But flickering around in my memory was the anaesthetic cream I’d used when I’d got my hairy legs lasered. I had a tube of that left over and maybe if I rubbed a thick layer of the stuff on, maybe an hour before, it wouldn’t hurt so badly. It mightn’t hurt at all.

I stopped myself. I shouldn’t be thinking this way.

What was really scaring me was that I’d never really fitted into a neat ‘depression’ diagnosis, so there was no way of knowing where this was going, of where it would take me. Other people, with text-book depression, slowed down and down, further and further, until they eventually came to a halt. They went numb, they went catatonic. Or they went the other way; they went wild with anxiety, gasping for breath
and full of terror, unable to eat or sleep or sit still. And I had a bit of that, a good bit. But I had all kinds of added extras, like the suspicion that I’d crash-landed on to another planet. Like the comfort I took in natural disasters.

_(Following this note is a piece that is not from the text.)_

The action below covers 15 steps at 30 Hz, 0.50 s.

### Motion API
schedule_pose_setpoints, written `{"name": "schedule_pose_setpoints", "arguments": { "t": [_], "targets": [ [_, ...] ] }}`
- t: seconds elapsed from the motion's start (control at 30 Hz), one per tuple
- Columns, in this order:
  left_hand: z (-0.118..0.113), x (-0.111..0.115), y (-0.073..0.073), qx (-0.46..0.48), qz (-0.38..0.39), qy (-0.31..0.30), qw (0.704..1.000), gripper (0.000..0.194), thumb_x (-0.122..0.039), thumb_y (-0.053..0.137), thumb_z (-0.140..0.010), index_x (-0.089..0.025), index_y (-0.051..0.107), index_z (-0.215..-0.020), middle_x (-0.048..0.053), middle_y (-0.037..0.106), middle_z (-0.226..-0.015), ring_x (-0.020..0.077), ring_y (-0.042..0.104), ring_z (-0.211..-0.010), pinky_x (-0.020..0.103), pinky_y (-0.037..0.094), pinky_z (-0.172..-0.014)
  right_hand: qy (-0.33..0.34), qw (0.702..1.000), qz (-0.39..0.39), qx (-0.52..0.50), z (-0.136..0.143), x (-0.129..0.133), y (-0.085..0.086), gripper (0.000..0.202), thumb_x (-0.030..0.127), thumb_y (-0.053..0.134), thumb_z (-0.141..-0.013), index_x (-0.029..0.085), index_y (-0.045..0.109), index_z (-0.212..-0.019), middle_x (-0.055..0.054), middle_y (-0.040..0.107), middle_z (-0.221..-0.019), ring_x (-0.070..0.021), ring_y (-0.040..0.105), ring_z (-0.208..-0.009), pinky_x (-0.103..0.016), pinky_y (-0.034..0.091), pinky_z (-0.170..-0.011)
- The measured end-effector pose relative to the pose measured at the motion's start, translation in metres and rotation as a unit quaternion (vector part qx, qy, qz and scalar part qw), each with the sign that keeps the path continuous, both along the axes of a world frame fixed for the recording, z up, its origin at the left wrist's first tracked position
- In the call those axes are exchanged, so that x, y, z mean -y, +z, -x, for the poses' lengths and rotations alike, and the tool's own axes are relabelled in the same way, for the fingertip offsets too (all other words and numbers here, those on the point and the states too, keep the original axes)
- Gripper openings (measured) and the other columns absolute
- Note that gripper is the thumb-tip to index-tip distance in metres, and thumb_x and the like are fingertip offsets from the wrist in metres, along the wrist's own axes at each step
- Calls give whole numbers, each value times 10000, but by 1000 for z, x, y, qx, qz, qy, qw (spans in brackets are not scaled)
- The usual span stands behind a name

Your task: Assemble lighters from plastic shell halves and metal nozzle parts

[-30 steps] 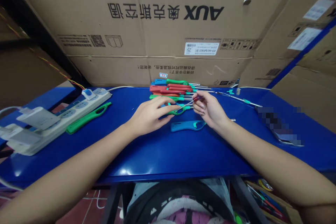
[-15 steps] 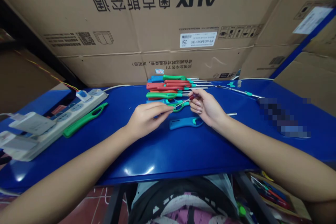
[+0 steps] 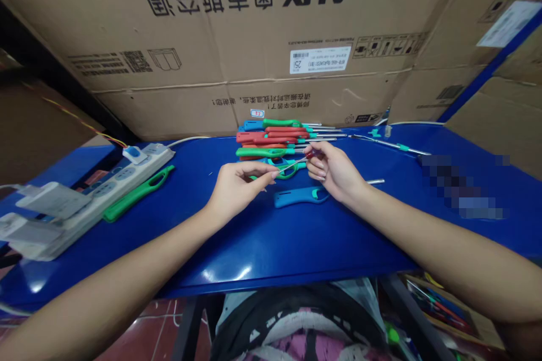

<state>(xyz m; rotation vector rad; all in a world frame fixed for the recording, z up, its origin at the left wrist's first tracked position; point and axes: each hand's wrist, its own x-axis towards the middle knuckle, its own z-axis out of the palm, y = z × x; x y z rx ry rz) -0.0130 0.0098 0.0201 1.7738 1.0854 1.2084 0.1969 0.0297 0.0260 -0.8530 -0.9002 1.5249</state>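
A screwdriver (image 3: 294, 164) with a dark red handle and thin metal shaft is held by that handle in my curled right hand (image 3: 332, 169). My left hand (image 3: 237, 185) pinches the far end of its shaft between thumb and fingers; whether anything small is there too, I cannot make out. Just below, a blue stick lighter (image 3: 298, 196) lies on the table, partly hidden behind my right wrist. Beyond both hands, several red, green and blue stick lighters (image 3: 271, 138) lie stacked side by side, metal tubes pointing right.
To the left, a white power strip (image 3: 121, 175) holds plugs and chargers, with a green lighter shell (image 3: 138, 194) alongside. A cardboard sheet (image 3: 203, 76) stands behind the blue table (image 3: 237, 248). On the right lie a metal lighter tube (image 3: 389, 145) and a pixelated object (image 3: 461, 186).
My left thumb and fingers have shifted slightly at the end of the shaft, with the thumb now showing more. My right hand keeps its grip on the screwdriver. The view has tilted a little.
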Motion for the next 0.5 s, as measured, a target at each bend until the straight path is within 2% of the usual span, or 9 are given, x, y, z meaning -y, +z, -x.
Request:
{"name": "schedule_pose_setpoints", "arguments": {
  "t": [0.1, 0.23, 0.5],
  "targets": [
    [-2, 1, 5, 56, 103, 15, 993, 313, -400, 864, -691, -138, 785, -844, 68, 784, -784, 189, 747, -686, 217, 584, -556, -6, 1000, -6, 3, 1, 1, -1, 165, 240, 589, -829, 155, 606, -689, 91, 316, -430, -46, 248, -372, -211, 173, -393],
    [-3, 0, 8, 108, 160, 14, 981, 331, -384, 898, -641, -147, 787, -844, 61, 784, -813, 168, 739, -679, 200, 575, -558, -17, 1000, -14, -6, 1, 1, 0, 182, 253, 601, -824, 154, 609, -672, 89, 315, -423, -46, 246, -369, -213, 169, -390],
    [-2, -1, 1, 82, 103, 6, 991, 302, -366, 886, -659, -139, 767, -818, 55, 770, -770, 165, 724, -668, 230, 590, -593, -42, 998, -43, -34, -6, -4, 5, 166, 265, 604, -812, 171, 603, -675, 91, 317, -423, -49, 245, -372, -212, 180, -380]
  ]
}}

Like the way I hated the light. Like the sensation that my soul was being held against a naked flame.

I didn’t think I could go through it again. It was worse this time because I’d thought I was cured. It was worse this time because I knew how horrible it could get. And it was worse this time simply because it was worse.

I reached for my phone, to make myself feel better – only to discover that I already had it in my hand. Perhaps I should get a second one. As I held it in my hand, it started ringing. It was Harry Gilliam calling. Fear seized my guts. It was strange. I was thinking about dying, I was already extricating myself from my life, from the world, and some parts of it seemed utterly meaningless and without power. But in other ways, feelings and situations were magnified. Like my fear of Harry Gilliam.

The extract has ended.